タクナのルイスの家に行ったとき、庭にあった植物を指して、「これがアニスよ、薬になるの」とルイスの奥さんが教えてくれたといいます。
「ああ、知ってるよ。クスコでアニス酒を飲んだ時に聞いたよ。コーヒーにまで入れていた」と、びりー君があきれていると、「ええ、そういう飲み方をする人もいるわね」と言っていたそうです。飲んだ後味がすっきりせず、いつまでも変な風味が鼻の奥に残るなと感じたそうでうまくはなかったという事です。びりー君は酒はそんなにたしなまないので酒のうまさなんかわからないと自分で言っていましたが。
薬効があるというからアロエに似ているかと思ったら、意外に平凡な格好のセリ科の植物だったそうです。
お腹もいっぱいになり、お酒もいっぱい飲んで、瞬きをするのも面倒になり始めたので、もうこの辺で限界だなと、びりー君は感じました。そこで、彼らの車でホテルまで送ってもらいました。
一緒にホテルに戻ってきたルイスに、「久しぶりに友達にあったのだからもっと楽しんできていいよ」と、びりー君は言ってやりました。ルイスは「スグ カエリマス」 と言って部屋を出て行ったそうです。
彼が出て行くとすぐに、英語とスペイン語とケチュア語とアニス酒のおかげで疲れに疲れていたびりー君は眠り込んだそうです。
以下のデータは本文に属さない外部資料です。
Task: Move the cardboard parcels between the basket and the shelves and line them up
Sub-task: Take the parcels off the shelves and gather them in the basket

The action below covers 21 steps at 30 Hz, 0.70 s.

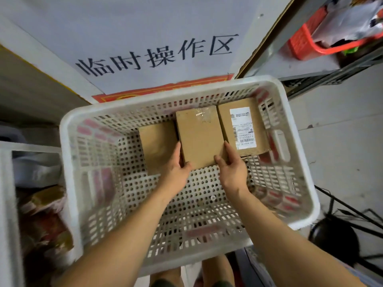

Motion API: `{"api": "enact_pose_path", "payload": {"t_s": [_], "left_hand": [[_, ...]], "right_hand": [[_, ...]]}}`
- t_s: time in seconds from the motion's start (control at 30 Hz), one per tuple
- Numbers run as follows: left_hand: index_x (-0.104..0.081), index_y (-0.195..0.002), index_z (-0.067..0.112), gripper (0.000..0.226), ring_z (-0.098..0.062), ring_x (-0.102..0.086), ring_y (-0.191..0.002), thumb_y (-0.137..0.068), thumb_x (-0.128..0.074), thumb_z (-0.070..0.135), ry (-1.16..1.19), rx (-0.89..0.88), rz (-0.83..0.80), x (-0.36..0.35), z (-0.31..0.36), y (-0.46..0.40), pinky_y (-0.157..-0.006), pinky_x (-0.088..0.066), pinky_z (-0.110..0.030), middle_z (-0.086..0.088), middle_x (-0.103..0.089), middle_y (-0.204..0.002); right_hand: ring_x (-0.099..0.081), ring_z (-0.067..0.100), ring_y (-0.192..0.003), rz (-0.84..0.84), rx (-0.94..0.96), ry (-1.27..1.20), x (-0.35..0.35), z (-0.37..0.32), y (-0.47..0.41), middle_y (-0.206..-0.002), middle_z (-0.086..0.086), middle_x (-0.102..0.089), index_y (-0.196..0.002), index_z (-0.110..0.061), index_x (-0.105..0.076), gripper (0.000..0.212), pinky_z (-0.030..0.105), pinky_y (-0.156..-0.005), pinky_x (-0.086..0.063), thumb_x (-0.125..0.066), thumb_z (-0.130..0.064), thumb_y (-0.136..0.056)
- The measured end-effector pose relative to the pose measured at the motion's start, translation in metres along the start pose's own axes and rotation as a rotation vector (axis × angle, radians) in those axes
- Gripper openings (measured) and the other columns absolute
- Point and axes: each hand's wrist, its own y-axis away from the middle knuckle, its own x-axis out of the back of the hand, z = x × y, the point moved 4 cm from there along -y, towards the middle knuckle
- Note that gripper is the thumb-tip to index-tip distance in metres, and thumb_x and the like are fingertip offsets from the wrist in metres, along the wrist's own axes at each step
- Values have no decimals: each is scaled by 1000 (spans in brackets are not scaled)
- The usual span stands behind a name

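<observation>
A white perforated plastic basket point(70, 129) fills the middle of the view. Three cardboard parcels lie side by side at its far end. The middle parcel point(199, 133), plain brown with clear tape, is gripped at its near corners by my left hand point(176, 168) and my right hand point(232, 168). The left parcel point(155, 141) lies lower, partly under the middle one. The right parcel point(242, 125) bears a white shipping label and touches the middle parcel's side.
A wall sign with large black characters point(157, 52) hangs behind the basket. Grey shelves stand on the right with a red basket point(304, 44) of bagged goods. A shelf edge and bagged items point(41, 214) sit to the left. A black stand point(331, 235) lies at the lower right.
</observation>
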Motion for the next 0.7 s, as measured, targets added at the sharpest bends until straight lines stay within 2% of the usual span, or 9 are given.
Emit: {"api": "enact_pose_path", "payload": {"t_s": [0.17, 0.23, 0.33, 0.37, 0.43, 0.5, 0.53, 0.63, 0.7], "left_hand": [[-5, -165, 45, 85, 2, -50, -110, -105, -60, 20, -89, 16, 24, 0, 9, 1, -79, -44, -12, 3, -33, -168], [-3, -165, 45, 83, 7, -52, -93, -107, -58, 23, -116, 28, 4, 2, 14, 9, -66, -48, -11, 5, -31, -169], [-4, -166, 44, 79, 4, -54, -88, -107, -56, 31, -169, 18, -7, 8, 23, 20, -66, -52, -21, 4, -31, -169], [-6, -166, 43, 77, -1, -61, -91, -107, -56, 34, -190, -2, 2, 11, 29, 25, -65, -55, -25, 4, -33, -168], [-14, -165, 41, 71, -20, -70, -109, -107, -55, 37, -211, -33, 24, 19, 43, 40, -68, -61, -33, 2, -36, -166], [-24, -163, 40, 64, -29, -63, -128, -107, -54, 41, -243, -67, 35, 29, 55, 59, -89, -63, -47, 1, -37, -165], [-29, -162, 38, 59, -29, -62, -129, -108, -53, 42, -257, -89, 42, 36, 62, 70, -94, -61, -48, 1, -40, -164], [-47, -155, 30, 46, -12, -64, -119, -109, -50, 39, -287, -143, 96, 58, 81, 109, -86, -58, -30, -2, -51, -156], [-55, -150, 25, 43, -14, -62, -125, -109, -51, 37, -320, -180, 155, 76, 93, 141, -95, -51, -26, -3, -58, -150]], "right_hand": [[-48, 15, -144, 1, -50, 24, -5, 1, -2, -154, -2, -55, -158, -26, -47, 57, 19, -112, -32, -64, -14, -105], [-48, 15, -144, -17, -61, 38, -3, -2, 1, -155, -2, -55, -159, -26, -45, 58, 17, -110, -32, -63, -14, -105], [-55, 7, -128, -46, -66, 102, 2, -13, 12, -151, -2, -57, -161, -25, -41, 60, 10, -98, -40, -63, -19, -106], [-58, 9, -126, -48, -48, 141, 5, -18, 17, -148, -2, -60, -161, -24, -41, 59, 12, -95, -44, -63, -23, -106], [-59, 20, -133, -60, 9, 215, 10, -30, 29, -148, 0, -61, -159, -22, -42, 59, 29, -106, -50, -63, -32, -105], [-59, 23, -136, -88, 70, 288, 17, -46, 44, -151, 0, -59, -157, -22, -44, 58, 43, -112, -51, -60, -41, -105], [-61, 21, -132, -104, 116, 325, 20, -58, 53, -150, -1, -59, -156, -22, -46, 57, 41, -110, -53, -58, -45, -105], [-67, 4, -101, -188, 234, 438, 26, -96, 85, -148, -3, -60, -152, -19, -52, 50, 7, -85, -51, -58, -38, -107], [-67, 6, -106, -253, 307, 478, 25, -121, 109, -146, -5, -61, -150, -21, -55, 46, 5, -83, -46, -59, -35, -106]]}}
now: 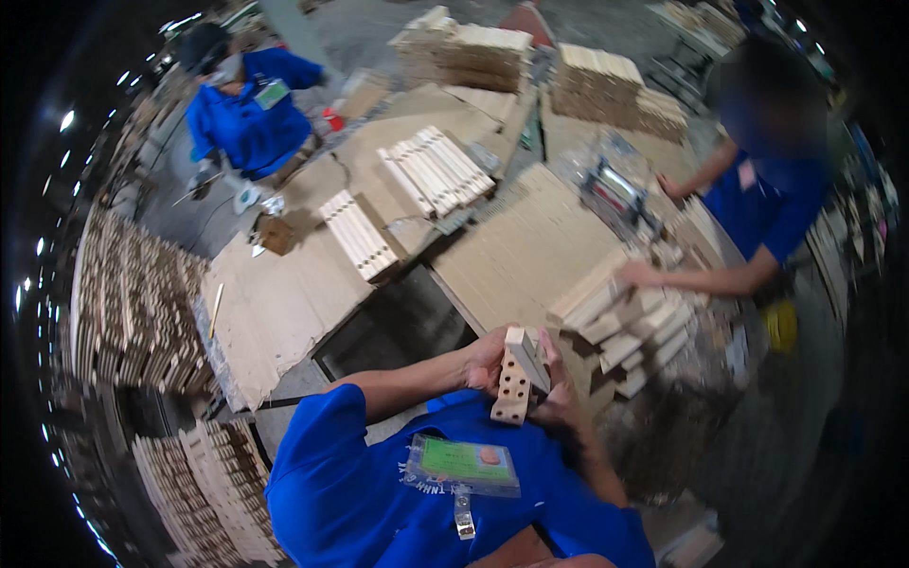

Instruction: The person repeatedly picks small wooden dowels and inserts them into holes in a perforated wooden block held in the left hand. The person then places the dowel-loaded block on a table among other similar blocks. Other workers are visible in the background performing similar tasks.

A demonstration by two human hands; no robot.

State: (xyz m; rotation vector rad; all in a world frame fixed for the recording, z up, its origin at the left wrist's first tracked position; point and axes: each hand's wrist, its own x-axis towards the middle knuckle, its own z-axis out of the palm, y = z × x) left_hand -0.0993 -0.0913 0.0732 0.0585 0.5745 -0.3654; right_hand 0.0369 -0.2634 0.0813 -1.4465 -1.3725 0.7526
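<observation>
Close to my chest, both hands hold a small bundle of pale wooden bars [512, 390], their drilled ends facing me with rows of dark holes. My left hand [486, 361] is closed around the bundle's left side. On the other side my right hand [561, 396] grips it, fingers up along the bars and partly in shadow. Just beyond my right hand, a loose heap of similar wooden bars [653, 331] lies at the table's near right. The far ends of the held bars are foreshortened, so their length is hard to tell.
Two rows of bars [358, 235] [437, 170] lie on the left board-topped table [284, 303]. A co-worker's hand [642, 275] touches the heap at right; another person [251, 114] stands far left. Tall wood stacks [133, 293] rise at left. A gap separates the tables.
</observation>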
夜中の3時にびりー君は目覚めました。旅行に出てからと言うもの、朝はいつも極端に早くなったそうです。「これは多分、日本での夜型の生活のせいだろう」なんて、びりー君は冗談を言いますが、でも、どういうわけか眠りが浅くなっていたそうです。
部屋の中はびりー君一人でした。ルイスはすぐ戻ると言っていたのに、戻っていなかったそうです。仲間と楽しくやっているのだろうと、別に悪い気はしなかったといいます。
それにしても、今晩はどこかに泊まっているのかなあとびりー君が思っていると、ちょうどその時、ドアの外側で人の気配がしたそうです。そして、何やら話し声も交じっていました。
ルイスかな?とドアを開けてやる。すると彼は女性を一人連れてきていました。
「コレ ワタシノ コイビト ネ」 日本語でそういうと、自分で彼女を部屋の中に導き入れました。